Comparing the above three histograms, we find that when the experimental data is small, the best performance is LRU and FIFO instead of the strategy proposed in this article. Combining with the data scale at this time and analyzing, we find that the memory is sufficient. During the execution of the task, there is a no-cache replacement. Compared with the default strategy, the calculation of the RDD data value table and the cost of the value replacement priority list are extra. Therefore, the performance of the algorithm designed for cache replacement proposed in this article is not the best.

When the data scale reaches a certain level, the cache replacement strategy Value for the data value begins to show performance similar to LRU. After analysis, we found that there may be no significant data skew on the input data due to multiple experiments and stable results. Combined with the log, the difference between the storage value of RDD is not particularly large, so the cache replacement strategy for the value of data does not achieve excellent results. Moreover, the comparison found that the performance of LRU+Value is relatively better. On the one hand, LRU has a high hit rate and better applicability. On the other hand, combined with comparing data values, the performance of cache replacement and recovery is better.

In the three thresholds set, compared to the other two, the overall performance of LRU+Value (LV10) is better, the analysis is related to the task division of Spark itself, in the above experimental applications, according to logging, a stage is divided into 30 jobs to execute, so the threshold set to 10 effect is better. A threshold setting too low performance is closer to LRU because there is less range to choose from; If the threshold is set to 20 and greater, the processing process of the entire algorithm is closer to Value.

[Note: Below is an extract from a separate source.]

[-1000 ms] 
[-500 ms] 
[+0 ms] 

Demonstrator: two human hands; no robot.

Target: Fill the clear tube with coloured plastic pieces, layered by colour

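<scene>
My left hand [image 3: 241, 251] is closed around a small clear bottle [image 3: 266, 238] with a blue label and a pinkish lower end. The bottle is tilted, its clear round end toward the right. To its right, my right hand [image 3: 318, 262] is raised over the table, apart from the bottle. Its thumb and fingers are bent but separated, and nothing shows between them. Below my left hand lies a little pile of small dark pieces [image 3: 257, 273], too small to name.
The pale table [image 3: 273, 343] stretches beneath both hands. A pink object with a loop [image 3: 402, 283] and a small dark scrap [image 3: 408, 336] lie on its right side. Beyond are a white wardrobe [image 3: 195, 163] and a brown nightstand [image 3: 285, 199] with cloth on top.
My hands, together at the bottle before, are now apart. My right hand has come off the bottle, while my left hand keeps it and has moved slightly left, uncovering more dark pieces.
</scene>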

However, although the LRU+Value strategy is improved compared to the default strategy, the increase is not particularly large. In this regard, we conducted research and analysis mainly for two reasons. Conversely, the value strategy can exert better performance when the stage division is relatively unbalanced, and the value and advantages of cache replacement can be more reflected. The applications used in the experiment are pretty balanced. On the other hand, LRU needs to generate and maintain a list, and the Value policy also needs to calculate the cost of the list, although LRU+Value takes into account the advantages of these two strategies, the additional overhead is also increased, and the expected performance is also reduced.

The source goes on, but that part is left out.